# Reorienting Rīti: Bihārī as a Persianate Poet
**Presenter**: [[Ravi Prakash]]
**Session**: [[Session 11. Bhāṣā-Persianate Interactions]]
**Abstract**: Writing about the early seventeenth century poet Bihārī, Ramchandra Shukla remarked that the colorful descriptions of the pangs of viraha in his poetry display a leap of imagination (dūr kī sūjh) and a subtlety of thought (nāzuk ḳhayālī) akin to those of Persian poets. Shukla was not the only one making such a comparison. Mishrabandhu and Upendranath Ashk, too, noted the Persianate style as a marker of Bihārī’s poetry.

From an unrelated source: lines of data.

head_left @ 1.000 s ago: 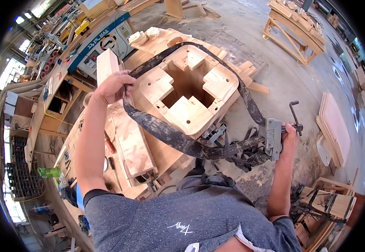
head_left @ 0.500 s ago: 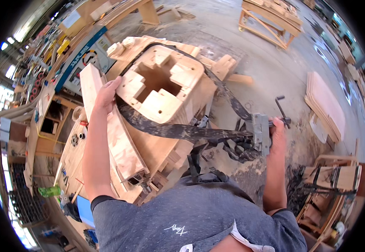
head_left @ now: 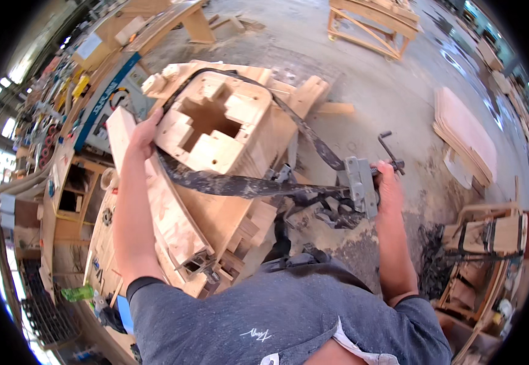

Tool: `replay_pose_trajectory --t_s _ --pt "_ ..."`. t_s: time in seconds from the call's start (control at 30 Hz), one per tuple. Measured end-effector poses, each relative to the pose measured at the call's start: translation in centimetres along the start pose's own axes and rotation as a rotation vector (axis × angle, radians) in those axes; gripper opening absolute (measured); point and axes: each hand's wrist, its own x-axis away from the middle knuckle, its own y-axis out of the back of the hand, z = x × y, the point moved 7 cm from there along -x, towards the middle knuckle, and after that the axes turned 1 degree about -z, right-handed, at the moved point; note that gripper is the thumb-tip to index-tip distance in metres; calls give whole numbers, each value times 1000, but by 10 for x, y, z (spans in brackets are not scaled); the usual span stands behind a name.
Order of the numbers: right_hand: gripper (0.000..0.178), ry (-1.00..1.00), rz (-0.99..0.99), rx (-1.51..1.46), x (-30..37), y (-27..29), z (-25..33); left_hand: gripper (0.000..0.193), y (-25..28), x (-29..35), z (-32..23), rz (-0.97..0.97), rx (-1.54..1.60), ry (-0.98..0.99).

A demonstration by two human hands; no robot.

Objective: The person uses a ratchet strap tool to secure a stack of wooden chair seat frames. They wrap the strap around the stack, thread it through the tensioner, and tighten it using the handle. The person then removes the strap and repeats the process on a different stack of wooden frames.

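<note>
From the head view I see a pale wooden block (head_left: 215, 131) a little up and left of the centre of the picture, at about 11 o'clock. It is built up from stacked layers of light timber, with rounded corners and a cross-shaped recess cut into its top face. It sits on a larger wooden frame (head_left: 173, 213) that runs down toward 7 o'clock.

A dark, stained strap (head_left: 240, 184) loops around the block: one run passes over the far edge at 12 o'clock, another crosses the near side and leads out toward 3 o'clock, where it enters a grey metal clamp (head_left: 360, 185) with a small crank handle (head_left: 388, 145) above it.

My left hand (head_left: 144, 132) lies at 9 o'clock of the block, fingers closed over the strap where it meets the block's left edge, beside an upright plank (head_left: 119, 131). My right hand (head_left: 387, 182) is well apart from the left, at 3 o'clock of the block, wrapped around the clamp body just beside the crank.

Concrete floor (head_left: 386, 91) fills the 1 o'clock area, with a stack of boards (head_left: 462, 131) at 2 o'clock and a workbench (head_left: 63, 182) with tools along 9 o'clock
</note>
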Motion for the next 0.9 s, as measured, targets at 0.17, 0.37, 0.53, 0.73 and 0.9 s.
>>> replay_pose_trajectory --t_s 0.17,0.37,0.53,0.73,0.9 --pt "19 44 -77 -41 14 0 9 65 -27 73 42 115 438 -120" --pt "21 -27 -69 5 19 0 6 46 -54 149 117 15 560 -60" --pt "20 -6 -3 -30 19 -4 6 19 -78 192 97 9 616 -206" --pt "26 -3 69 -15 28 -9 6 16 -55 199 92 -245 126 -195" --pt "24 2 26 -76 9 16 3 17 -94 222 121 -110 592 -218"
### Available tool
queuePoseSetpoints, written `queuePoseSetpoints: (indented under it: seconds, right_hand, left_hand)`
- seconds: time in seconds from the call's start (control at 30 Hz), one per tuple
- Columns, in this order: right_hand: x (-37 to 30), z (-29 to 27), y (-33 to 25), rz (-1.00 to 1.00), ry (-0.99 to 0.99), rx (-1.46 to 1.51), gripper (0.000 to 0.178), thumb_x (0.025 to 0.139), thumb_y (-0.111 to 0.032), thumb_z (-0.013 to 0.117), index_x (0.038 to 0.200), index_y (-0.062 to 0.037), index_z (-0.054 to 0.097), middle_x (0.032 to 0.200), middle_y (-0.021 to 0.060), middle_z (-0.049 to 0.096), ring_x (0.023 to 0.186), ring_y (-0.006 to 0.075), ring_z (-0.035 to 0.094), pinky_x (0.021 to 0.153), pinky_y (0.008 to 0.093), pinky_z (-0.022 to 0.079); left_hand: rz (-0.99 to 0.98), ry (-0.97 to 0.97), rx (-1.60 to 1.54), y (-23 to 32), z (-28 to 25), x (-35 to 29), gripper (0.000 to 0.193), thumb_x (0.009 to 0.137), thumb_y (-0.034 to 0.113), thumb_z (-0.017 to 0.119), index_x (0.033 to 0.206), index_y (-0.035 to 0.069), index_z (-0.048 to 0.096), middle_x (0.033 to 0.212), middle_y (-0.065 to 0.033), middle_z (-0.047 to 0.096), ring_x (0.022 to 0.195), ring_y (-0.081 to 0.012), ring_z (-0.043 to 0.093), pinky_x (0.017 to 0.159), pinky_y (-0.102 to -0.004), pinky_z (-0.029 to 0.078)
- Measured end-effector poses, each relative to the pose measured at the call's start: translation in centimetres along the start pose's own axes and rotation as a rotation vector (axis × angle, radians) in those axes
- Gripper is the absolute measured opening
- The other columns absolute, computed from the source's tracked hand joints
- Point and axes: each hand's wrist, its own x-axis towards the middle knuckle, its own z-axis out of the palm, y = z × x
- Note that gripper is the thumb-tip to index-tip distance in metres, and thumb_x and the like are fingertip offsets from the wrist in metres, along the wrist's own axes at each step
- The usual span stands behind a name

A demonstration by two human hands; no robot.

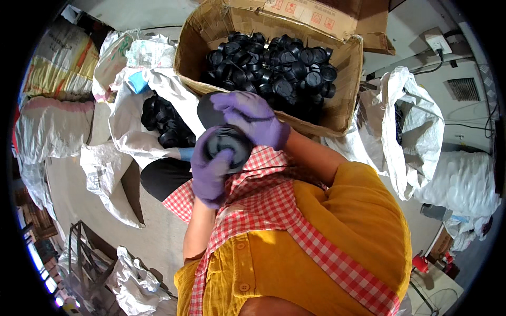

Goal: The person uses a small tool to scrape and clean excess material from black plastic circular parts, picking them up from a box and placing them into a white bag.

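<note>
In front of my lap, my left hand (207, 171), in a purple glove, grips a round black plastic lid (234, 146) with its thumb laid across the face. The lid is slightly smeared by motion. My right hand (255, 117), gloved in purple too, lies along the lid's far right edge, its fingers stretched leftward and a little apart. Whether those fingers press on the rim is hard to make out. Just beyond my hands, a cardboard box (352, 100) holds a heap of similar black lids (284, 79).
Left of the box, an open white woven sack (126, 118) holds more black lid-like parts (166, 121). Another open white sack (416, 131) stands at the right. A power socket (437, 39) with a cable is on the far right. Bundled sacks (50, 129) are stacked at left.
</note>
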Motion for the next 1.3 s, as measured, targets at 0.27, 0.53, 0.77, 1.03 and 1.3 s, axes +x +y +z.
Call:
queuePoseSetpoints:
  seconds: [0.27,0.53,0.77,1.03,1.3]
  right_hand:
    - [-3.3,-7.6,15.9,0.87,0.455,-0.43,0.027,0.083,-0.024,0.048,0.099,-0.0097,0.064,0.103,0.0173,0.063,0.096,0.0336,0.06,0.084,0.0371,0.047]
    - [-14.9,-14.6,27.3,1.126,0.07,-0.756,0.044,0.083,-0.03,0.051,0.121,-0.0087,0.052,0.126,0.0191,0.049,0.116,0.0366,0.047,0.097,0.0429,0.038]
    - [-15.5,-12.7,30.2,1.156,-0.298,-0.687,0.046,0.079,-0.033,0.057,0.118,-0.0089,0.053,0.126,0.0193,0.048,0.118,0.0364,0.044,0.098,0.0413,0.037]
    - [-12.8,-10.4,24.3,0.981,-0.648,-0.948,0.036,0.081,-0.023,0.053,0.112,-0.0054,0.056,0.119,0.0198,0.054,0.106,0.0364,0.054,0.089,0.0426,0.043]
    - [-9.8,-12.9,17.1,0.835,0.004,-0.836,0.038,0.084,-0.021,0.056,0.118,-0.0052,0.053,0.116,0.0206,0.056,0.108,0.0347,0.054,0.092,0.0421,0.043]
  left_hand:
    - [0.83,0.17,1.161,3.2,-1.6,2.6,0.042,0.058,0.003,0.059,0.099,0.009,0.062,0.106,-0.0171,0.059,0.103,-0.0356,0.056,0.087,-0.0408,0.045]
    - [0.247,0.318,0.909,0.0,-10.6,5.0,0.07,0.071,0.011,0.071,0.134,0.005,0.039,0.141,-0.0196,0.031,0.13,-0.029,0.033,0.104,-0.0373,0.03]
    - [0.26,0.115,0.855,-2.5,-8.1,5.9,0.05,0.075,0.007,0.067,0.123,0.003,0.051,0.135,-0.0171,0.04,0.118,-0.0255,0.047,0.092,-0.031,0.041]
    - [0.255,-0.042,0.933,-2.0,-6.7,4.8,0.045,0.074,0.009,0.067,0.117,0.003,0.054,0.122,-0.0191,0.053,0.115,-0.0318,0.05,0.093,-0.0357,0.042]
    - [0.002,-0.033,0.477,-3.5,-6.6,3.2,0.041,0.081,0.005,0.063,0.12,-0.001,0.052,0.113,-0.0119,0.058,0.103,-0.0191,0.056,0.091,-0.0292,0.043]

But what does it mean for a Braj poet to write in a Persianate style? Style goes beyond the use of a certain poetic lexicon or motif or genre. This presentation is an attempt to delineate an analytic category of style. I will do so by focusing on two themes: a) verses which deploy the trope of blending of colors and b) the set of city-verses by Bihārī (and its comparison with other examples of nagaravarṇana, especially, that by Rahīm). However, the interlocutor in my reading will not be any text on Sanskrit poetics, but rather, the chapter on alaṃkāras in Mirza Khan’s Tuḥfat al-Hind and a nineteenth century Persian commentary titled Safrang-e Satasaʾī. Such an exercise, I propose, generates a different orientation for approaching Rīti poetry. It allows one to map out and characterize the shadowy Persianate influence in a poetic practice which was consciously in conversation with Sanskrit models.